==== Recorded information
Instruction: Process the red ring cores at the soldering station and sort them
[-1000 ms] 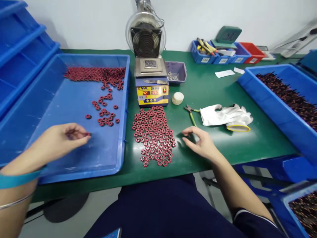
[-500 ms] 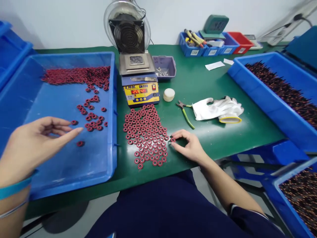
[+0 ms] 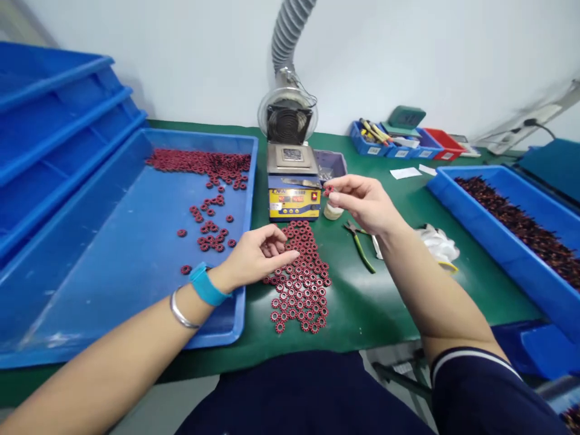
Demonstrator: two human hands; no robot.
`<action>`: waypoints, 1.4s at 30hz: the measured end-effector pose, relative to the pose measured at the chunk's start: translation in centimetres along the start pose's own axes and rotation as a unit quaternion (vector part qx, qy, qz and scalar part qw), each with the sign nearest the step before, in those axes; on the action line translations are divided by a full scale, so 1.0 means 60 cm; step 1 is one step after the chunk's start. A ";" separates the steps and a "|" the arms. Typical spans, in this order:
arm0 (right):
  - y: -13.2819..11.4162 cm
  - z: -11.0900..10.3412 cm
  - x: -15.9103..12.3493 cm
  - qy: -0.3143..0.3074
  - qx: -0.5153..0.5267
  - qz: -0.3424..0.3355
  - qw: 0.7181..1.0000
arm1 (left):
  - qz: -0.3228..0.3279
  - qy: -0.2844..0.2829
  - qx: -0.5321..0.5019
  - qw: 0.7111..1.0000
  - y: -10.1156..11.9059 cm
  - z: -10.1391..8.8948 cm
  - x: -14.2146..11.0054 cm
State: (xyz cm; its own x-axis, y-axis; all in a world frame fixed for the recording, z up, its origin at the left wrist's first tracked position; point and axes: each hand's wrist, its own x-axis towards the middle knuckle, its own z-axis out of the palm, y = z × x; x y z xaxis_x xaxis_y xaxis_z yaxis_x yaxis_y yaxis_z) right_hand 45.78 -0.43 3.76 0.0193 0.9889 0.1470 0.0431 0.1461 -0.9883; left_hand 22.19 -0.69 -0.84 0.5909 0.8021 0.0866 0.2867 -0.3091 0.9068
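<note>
My right hand [image 3: 362, 202] is raised in front of the solder pot [image 3: 293, 202], pinching a small red toothed stator core [image 3: 328, 191] between thumb and fingertips. Over the left edge of a flat patch of red stator cores [image 3: 302, 296] hovers my left hand [image 3: 260, 257]. Its thumb is stretched out apart from the curled fingers, and nothing shows between them. The patch lies on the green table [image 3: 362, 308] below the pot. A round pale container [image 3: 333, 211] stands just under my right fingertips, partly covered by them.
To the left is a large blue tray [image 3: 136, 241] with piled and loose cores, beside stacked blue bins [image 3: 58, 121]. Green-handled cutters [image 3: 362, 251], a white glove [image 3: 437, 244] and another blue tray [image 3: 507, 223] of dark coppery parts lie right. Small bins [image 3: 401, 145] stand at the back.
My left hand has moved right, from over the blue tray to the patch of cores. The right hand has lifted its core from the patch's right edge up toward the pot. The view has shifted.
</note>
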 end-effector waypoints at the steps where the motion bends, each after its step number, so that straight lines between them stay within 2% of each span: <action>1: 0.000 0.016 -0.001 -0.013 -0.006 -0.006 1.000 | -0.005 0.013 -0.021 1.000 -0.001 -0.007 -0.002; 4: 0.016 0.072 -0.025 -0.047 -0.011 -0.016 0.999 | 0.019 0.051 -0.052 0.997 -0.001 -0.020 -0.005; 8: 0.046 0.124 -0.057 -0.075 0.019 -0.007 0.997 | 0.063 0.084 -0.065 0.992 0.003 -0.012 -0.009; 11: 0.053 0.134 -0.064 -0.090 0.044 0.011 0.995 | 0.098 0.132 -0.089 0.982 0.007 -0.006 -0.012; 13: 0.051 0.131 -0.064 -0.101 0.047 0.024 0.993 | 0.101 0.184 -0.130 0.969 0.009 -0.011 -0.009; 16: 0.046 0.124 -0.063 -0.105 0.044 0.033 0.993 | 0.089 0.299 -0.210 0.927 0.005 -0.029 0.002; 18: 0.043 0.121 -0.061 -0.107 0.042 0.034 0.993 | 0.085 0.330 -0.228 0.912 0.000 -0.038 0.008; 19: 0.041 0.121 -0.060 -0.111 0.042 0.035 0.992 | 0.080 0.314 -0.223 0.919 -0.003 -0.039 0.008; 22: 0.036 0.122 -0.055 -0.125 0.049 0.032 0.990 | 0.076 0.188 -0.168 0.965 -0.005 -0.033 0.001; 24: 0.033 0.124 -0.054 -0.140 0.055 0.025 0.988 | 0.095 0.127 -0.116 0.981 -0.001 -0.023 -0.009; 26: 0.031 0.126 -0.055 -0.156 0.059 0.023 0.986 | 0.123 0.125 -0.059 0.983 0.007 -0.016 -0.016; 30: 0.034 0.124 -0.058 -0.158 0.080 0.042 0.983 | 0.180 0.183 0.004 0.966 0.018 -0.022 -0.018; 33: 0.038 0.120 -0.057 -0.139 0.110 0.061 0.982 | 0.164 0.278 -0.030 0.946 0.016 -0.039 -0.012; 35: 0.040 0.120 -0.056 -0.129 0.127 0.073 0.981 | 0.147 0.304 -0.056 0.940 0.012 -0.049 -0.009; 37: 0.040 0.121 -0.056 -0.130 0.137 0.081 0.979 | 0.142 0.248 -0.048 0.957 0.009 -0.051 -0.008; 40: 0.038 0.125 -0.059 -0.138 0.143 0.082 0.977 | 0.136 0.114 -0.001 0.984 0.010 -0.040 -0.012; 42: 0.037 0.126 -0.060 -0.139 0.150 0.083 0.975 | 0.140 0.093 0.013 0.986 0.013 -0.031 -0.015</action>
State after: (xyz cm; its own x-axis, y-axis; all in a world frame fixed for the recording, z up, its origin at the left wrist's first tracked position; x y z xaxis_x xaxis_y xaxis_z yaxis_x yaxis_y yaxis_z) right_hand 38.24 -3.49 0.72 -0.2718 0.9623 0.0087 -0.2321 -0.0568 -0.9710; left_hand 20.48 -0.69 0.59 0.5015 0.7631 0.4077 0.1534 -0.5422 0.8262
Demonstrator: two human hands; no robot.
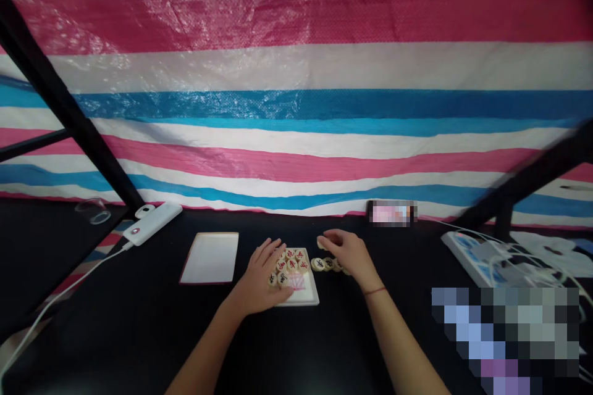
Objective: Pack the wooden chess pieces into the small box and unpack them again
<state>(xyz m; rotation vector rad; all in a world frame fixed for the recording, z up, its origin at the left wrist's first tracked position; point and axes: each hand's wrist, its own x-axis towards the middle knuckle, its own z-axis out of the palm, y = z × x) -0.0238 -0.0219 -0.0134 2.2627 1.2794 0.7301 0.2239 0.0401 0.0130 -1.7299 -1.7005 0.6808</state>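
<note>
A shallow white box point(309, 297) lies on the table with round Chinese chess pieces point(291, 264) in rows in it, several with red characters and some with black. My left hand point(260, 279) rests over the box's left side, fingers stretched out and apart, hiding part of the box and some pieces. Just right of the box, my right hand point(349, 254) pinches a pale chess piece point(321, 242) between thumb and fingers. Below that hand, a row of loose pieces point(318, 264) lies on the table, partly covered by it.
A white box lid point(209, 258) lies open side up at left. Behind it are a white power bank point(154, 223) with a cable and a clear cup point(98, 212). A phone point(391, 213) leans at the back. At right is a power strip point(467, 257) with tangled cables.
</note>
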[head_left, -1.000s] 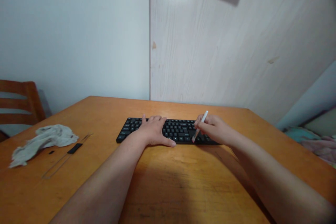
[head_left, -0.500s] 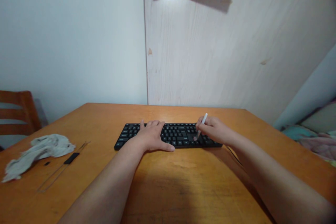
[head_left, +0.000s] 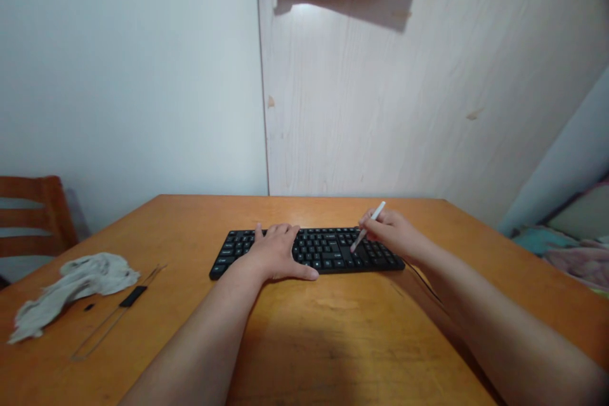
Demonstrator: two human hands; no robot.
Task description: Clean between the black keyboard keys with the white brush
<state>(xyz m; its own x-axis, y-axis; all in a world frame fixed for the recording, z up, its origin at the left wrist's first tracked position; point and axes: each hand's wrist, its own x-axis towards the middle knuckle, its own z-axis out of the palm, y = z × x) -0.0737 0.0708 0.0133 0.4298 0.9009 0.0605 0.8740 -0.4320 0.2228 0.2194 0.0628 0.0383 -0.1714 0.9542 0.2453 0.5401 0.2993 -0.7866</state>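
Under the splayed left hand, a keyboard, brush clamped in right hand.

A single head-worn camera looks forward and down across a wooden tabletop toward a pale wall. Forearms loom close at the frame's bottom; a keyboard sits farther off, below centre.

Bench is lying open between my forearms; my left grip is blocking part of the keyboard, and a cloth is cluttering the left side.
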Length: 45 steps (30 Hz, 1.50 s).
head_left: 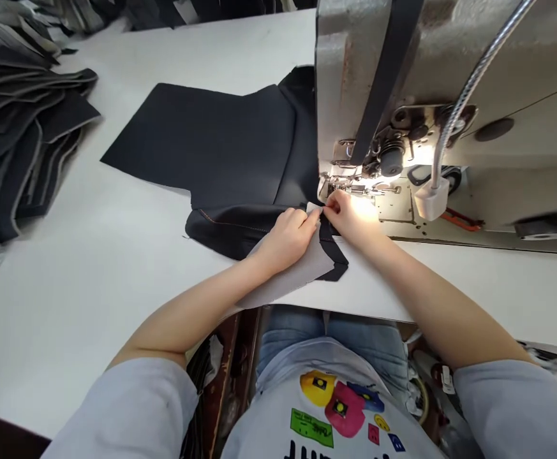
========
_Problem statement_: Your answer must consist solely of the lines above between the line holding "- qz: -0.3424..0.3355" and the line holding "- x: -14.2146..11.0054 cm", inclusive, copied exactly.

_Reply to the task_:
  - qz: -0.3424..0.3355
  - qw: 0.7181..1.0000
arm1 (left):
  - qz: -0.3228..0.3279
  - qy: -0.2844..0.2829
  - qx: -0.5321..0.5019
  - qw: 0.7111..1.0000
  - y: -10.1156..11.9059 cm
  - z: -10.1391..8.8948 cm
  - x: -14.2146..11.0054 cm

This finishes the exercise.